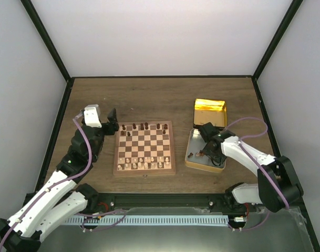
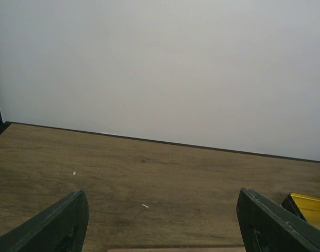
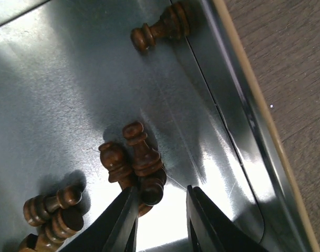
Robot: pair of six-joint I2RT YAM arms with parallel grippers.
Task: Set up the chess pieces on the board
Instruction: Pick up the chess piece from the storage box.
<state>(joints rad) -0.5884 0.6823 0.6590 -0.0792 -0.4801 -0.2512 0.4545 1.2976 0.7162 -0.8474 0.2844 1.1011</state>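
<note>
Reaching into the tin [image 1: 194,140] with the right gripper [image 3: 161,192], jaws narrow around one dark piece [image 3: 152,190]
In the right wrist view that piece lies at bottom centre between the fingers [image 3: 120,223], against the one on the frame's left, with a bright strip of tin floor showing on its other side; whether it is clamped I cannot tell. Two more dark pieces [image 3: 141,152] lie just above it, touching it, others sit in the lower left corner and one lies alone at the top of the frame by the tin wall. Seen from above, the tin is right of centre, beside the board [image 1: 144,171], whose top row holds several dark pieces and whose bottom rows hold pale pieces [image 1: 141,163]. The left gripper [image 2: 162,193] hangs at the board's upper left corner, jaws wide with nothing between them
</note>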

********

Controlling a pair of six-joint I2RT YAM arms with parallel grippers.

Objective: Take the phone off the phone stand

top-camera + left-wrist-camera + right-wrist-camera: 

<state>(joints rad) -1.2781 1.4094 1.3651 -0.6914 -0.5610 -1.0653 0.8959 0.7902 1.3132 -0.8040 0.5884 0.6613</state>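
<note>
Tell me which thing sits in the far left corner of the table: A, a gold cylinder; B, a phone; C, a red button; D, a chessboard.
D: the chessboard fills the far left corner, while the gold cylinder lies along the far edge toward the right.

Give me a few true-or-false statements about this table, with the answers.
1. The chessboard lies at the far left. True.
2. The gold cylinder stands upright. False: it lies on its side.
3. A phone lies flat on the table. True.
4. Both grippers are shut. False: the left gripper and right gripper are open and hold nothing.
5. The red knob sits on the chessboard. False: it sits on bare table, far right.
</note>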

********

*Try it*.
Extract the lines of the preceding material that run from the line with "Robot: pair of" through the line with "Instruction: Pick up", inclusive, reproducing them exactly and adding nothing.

*Task response*.
Robot: pair of six-joint I2RT YAM arms with parallel grippers.
Task: Set up the chess pieces on the board
Instruction: Pick up the chess piece from the storage box.

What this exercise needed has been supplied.